Unfortunately, the program still crashes on the laptop, which is frustrating. I may have to try back tracking to before I added the explicit work sizes and just go one by one until I find which one seems to cause the problem. An early commit that had only a few converted over seems to work fine, so I don't think the issues is with that approach in general. Hopefully there's just some stupid bug i made that the AMD driver overlooks or something.

controllerface commented 2 months ago

Figured it out, it was indeed a bug that AMD drivers didn't care about but Nvidia did, I had forgotten to update the prepare liquids kernel to bail when the max hull count was hit. Everything works again on the laptop 👍 Also, while it's not blazing fast and still stutters, it does feel like the stuttering is a tiny bit faster to resolve now, so I will take that small win. Splitting up the kernel was not a wasted effort, even if it had no impact on my desktop.

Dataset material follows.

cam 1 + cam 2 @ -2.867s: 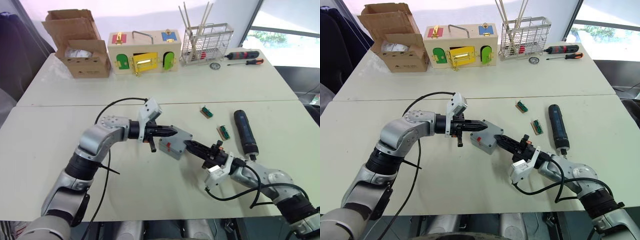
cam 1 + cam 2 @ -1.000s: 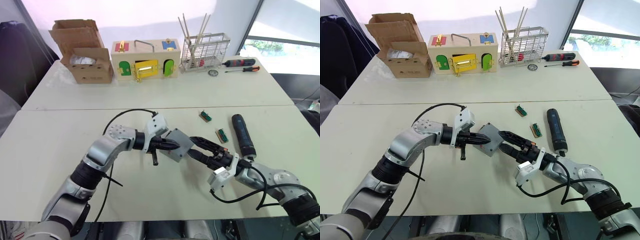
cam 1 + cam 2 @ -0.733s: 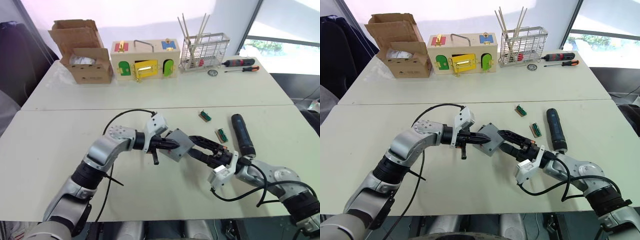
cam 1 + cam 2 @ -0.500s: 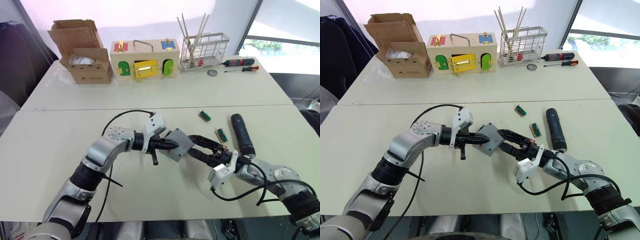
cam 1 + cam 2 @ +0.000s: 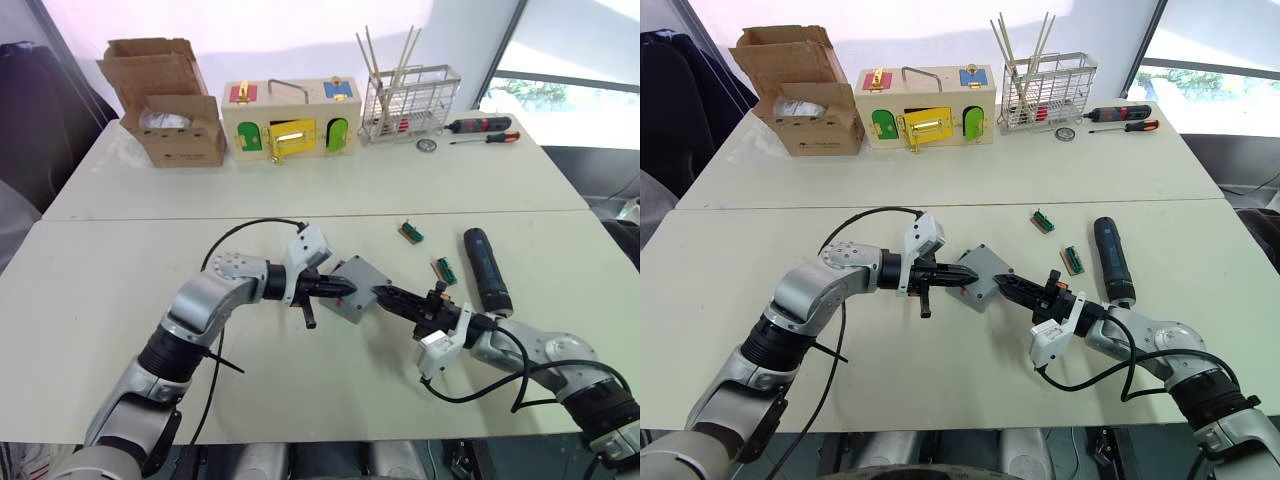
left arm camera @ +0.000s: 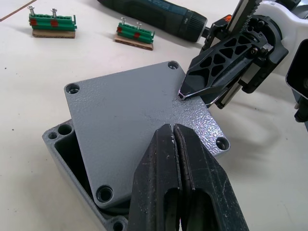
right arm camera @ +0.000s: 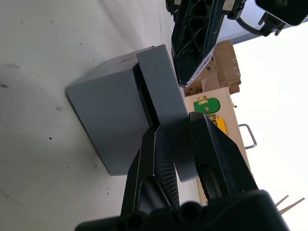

Will continue on now and see if there's gains to be made in other kernels. I may even see if I can slice up some others to make things faster that way. I still have not experimented with manually spilling to local memory yet, outside of the parallel scan kernels, which I will admit I did mostly by following an example so I wasn't particularly aware of the impact, but in my basic debugger I do see those kernels are quite fast, and in the GPU analyzer, they naturally use a lot fewer registers in general

Not sure if it is some kind of error or misunderstanding on my part, but I notice in the analyzer the scan kernels show 0 for LDS, which is the local storage metric. They all clearly use __local buffers, so I am not sure if maybe that value is just for when there are spills from local to global. In any case, if simply using local memory will in fact just speed things up, I won't be upset. But definitely needs some tests.

controllerface commented 2 months ago

Aside from a few minor changes, so far I haven't seen any real worthwhile optimizations to focus on. I may put this back into the backlog and focus on something else, while keeping my eyes open to places where I can do some slicing up of larger kernels. If I make more progress on this will pull the story back out.